## REQUIRED WORK
Could you repeat all of the entries word for word, minus any pictures?

== INPUT DATA

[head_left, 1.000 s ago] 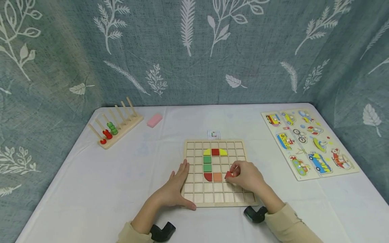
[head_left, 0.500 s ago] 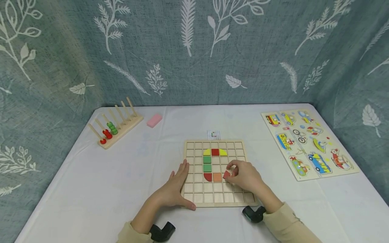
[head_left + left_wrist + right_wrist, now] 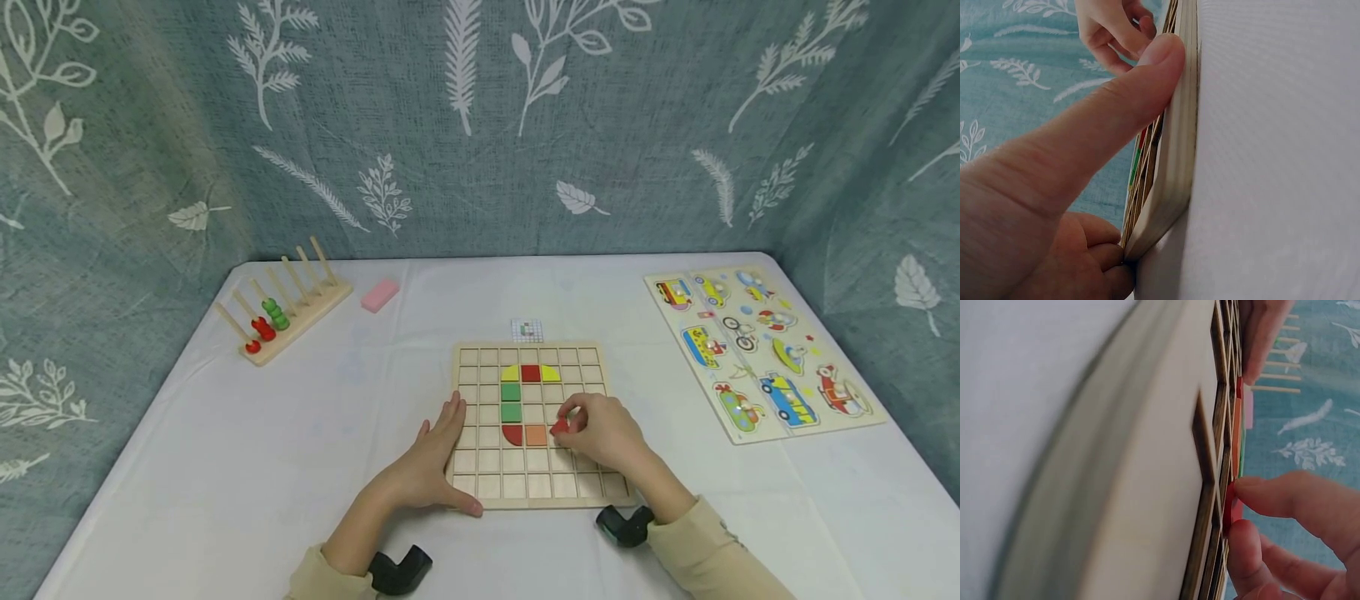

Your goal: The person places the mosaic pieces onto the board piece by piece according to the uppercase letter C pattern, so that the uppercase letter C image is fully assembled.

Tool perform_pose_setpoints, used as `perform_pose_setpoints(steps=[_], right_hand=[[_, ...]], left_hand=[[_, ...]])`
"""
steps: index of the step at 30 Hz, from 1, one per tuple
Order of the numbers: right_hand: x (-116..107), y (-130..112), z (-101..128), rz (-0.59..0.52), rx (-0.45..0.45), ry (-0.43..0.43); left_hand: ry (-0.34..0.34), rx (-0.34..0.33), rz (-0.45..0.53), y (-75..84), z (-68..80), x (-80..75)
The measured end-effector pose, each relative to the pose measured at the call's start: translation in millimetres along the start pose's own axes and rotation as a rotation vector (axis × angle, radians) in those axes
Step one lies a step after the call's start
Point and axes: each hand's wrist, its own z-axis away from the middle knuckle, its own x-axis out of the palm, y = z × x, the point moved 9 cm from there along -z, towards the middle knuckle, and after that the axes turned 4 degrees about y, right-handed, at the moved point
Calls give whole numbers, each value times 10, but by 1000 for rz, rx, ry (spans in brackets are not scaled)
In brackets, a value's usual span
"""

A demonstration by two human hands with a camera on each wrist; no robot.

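We saw right hand (image 3: 603, 433) pinching red piece (image 3: 559, 428) over grid board (image 3: 480, 467), beside orange tile (image 3: 536, 435), seemingly not seated. Left hand (image 3: 435, 458) flat, fingers straight, steadying board edge. Six tiles placed; most cells bare.

From my seat, the square wooden grid board (image 3: 530, 423) lies on the white-clothed table (image 3: 225, 467), central and near the front. My left hand (image 3: 435, 454) rests against its left edge; my right hand (image 3: 603, 433) is over its right half, pinching a small red wooden tile (image 3: 559, 427) just right of the orange square tile (image 3: 536, 434). The wooden peg rack with beads (image 3: 281, 312) stands far left, the pink rectangular block (image 3: 379, 295) just to its right. The vehicle picture puzzle board (image 3: 761, 350) lies well apart on the right.
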Motion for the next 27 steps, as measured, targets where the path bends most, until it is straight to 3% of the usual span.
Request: perform_pose_setpoints(steps=[13, 27], right_hand=[[-43, 6, -5, 1, 17, 42], [10, 27, 5, -31, 69, 22]], left_hand=[[5, -5, 0, 22, 11, -11], [4, 0, -4, 17, 11, -7]])
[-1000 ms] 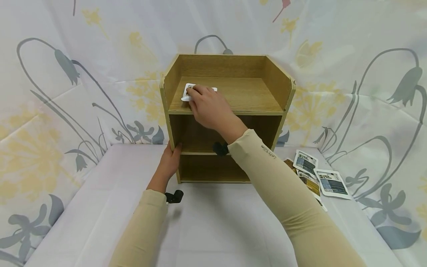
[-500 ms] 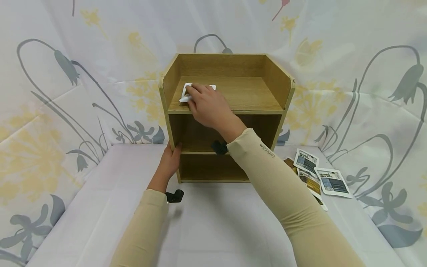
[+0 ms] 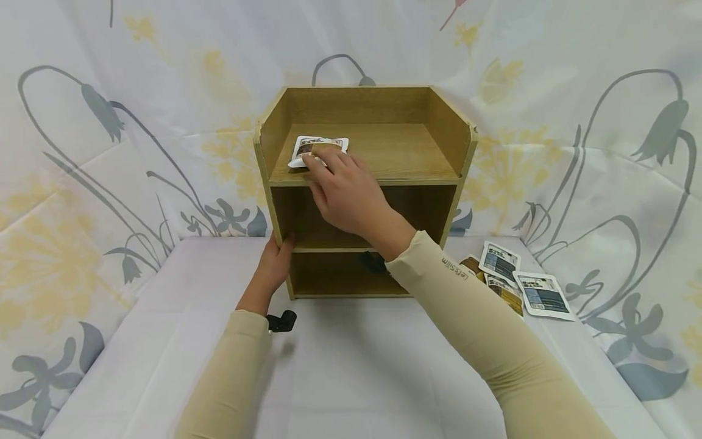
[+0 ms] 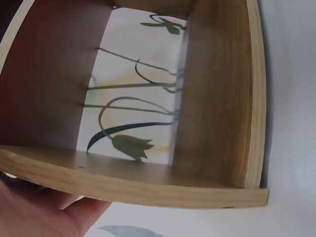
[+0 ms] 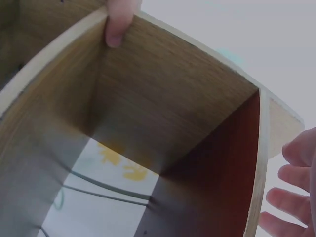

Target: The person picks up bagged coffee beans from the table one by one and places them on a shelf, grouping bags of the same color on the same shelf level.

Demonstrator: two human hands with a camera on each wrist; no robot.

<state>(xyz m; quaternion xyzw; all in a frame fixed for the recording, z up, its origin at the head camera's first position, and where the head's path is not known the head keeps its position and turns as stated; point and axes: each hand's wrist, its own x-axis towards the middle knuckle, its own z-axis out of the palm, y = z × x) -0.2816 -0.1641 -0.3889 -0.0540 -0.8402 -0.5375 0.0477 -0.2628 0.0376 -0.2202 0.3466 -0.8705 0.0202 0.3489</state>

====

## REPLY
[head_left, 1.000 s ago] 
[head_left, 0.500 s ago] 
[head_left + left_wrist + right_wrist, now] 

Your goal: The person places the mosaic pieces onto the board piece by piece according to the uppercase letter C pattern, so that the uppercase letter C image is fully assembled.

Tool perform_pose_setpoints, used as `perform_pose_setpoints(steps=[_], right_hand=[[_, ...]], left_hand=[[_, ...]])`
"""
steps: index of the step at 30 Hz, from 1, one per tuple
Order of the numbers: right_hand: x (-116..107), y (-130..112), z (-101..128), rz (-0.59..0.52), rx (-0.45..0.45), ry (-0.43..0.43); left_hand: ry (-0.34..0.34), rx (-0.34..0.33), rz (-0.45..0.53), y (-75..84), z (-68..80), x (-80..75)
The measured end-effector pose, each relative to the pose measured at the call's start: translation in millimetres along the start pose's own axes and rotation as a rotation vector (axis × angle, radians) in those axes
Step one lies a step after the call's start
Point and axes: each hand's wrist, its own z-axis away from the middle knuckle, its own x-axis out of the palm, y = z × x, the point moved 9 cm from there along -z, towards the middle knuckle, and after that the axes turned 4 degrees about y, right-handed, at the moved point
Calls give whole numbers, each value times 10, but by 1000 for rz, rx, ry (spans in brackets are not scaled)
In brackets, a value's usual span
"""

A demonstration by two human hands with a camera on each wrist; no robot.

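We saw right hand (image 3: 603, 433) pinching red piece (image 3: 559, 428) over grid board (image 3: 480, 467), beside orange tile (image 3: 536, 435), seemingly not seated. Left hand (image 3: 435, 458) flat, fingers straight, steadying board edge. Six tiles placed; most cells bare.

From my seat, the square wooden grid board (image 3: 530, 423) lies on the white-clothed table (image 3: 225, 467), central and near the front. My left hand (image 3: 435, 454) rests against its left edge; my right hand (image 3: 603, 433) is over its right half, pinching a small red wooden tile (image 3: 559, 427) just right of the orange square tile (image 3: 536, 434). The wooden peg rack with beads (image 3: 281, 312) stands far left, the pink rectangular block (image 3: 379, 295) just to its right. The vehicle picture puzzle board (image 3: 761, 350) lies well apart on the right.
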Motion for the next 27 steps, as measured, targets where the path bends most, until it is straight to 3% of the usual span.
Request: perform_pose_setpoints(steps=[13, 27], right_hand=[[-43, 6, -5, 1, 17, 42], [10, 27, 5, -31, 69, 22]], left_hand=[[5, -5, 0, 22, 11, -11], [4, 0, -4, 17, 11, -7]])
[-1000 ms] 
[-500 ms] 
[+0 ms] 
[+0 ms] 
[+0 ms] 

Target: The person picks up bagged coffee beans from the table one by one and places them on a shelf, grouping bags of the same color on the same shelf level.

Demonstrator: two human hands with a camera on each wrist; no robot.

<state>(xyz m; quaternion xyzw; all in a frame fixed for the recording, z up, its origin at the head camera's first position, and where the head's path is not known the head keeps its position and turns as stated; point and axes: each hand's wrist, its own x-axis towards the middle knuckle, its own z-axis out of the palm, y = z × x) -0.2816 -0.1641 -0.3889 -0.0540 -0.8402 -0.5375 0.0477 -0.2628 0.0376 -0.2202 0.3466 -0.8705 0.0202 0.3489</state>

This answer requires nothing further.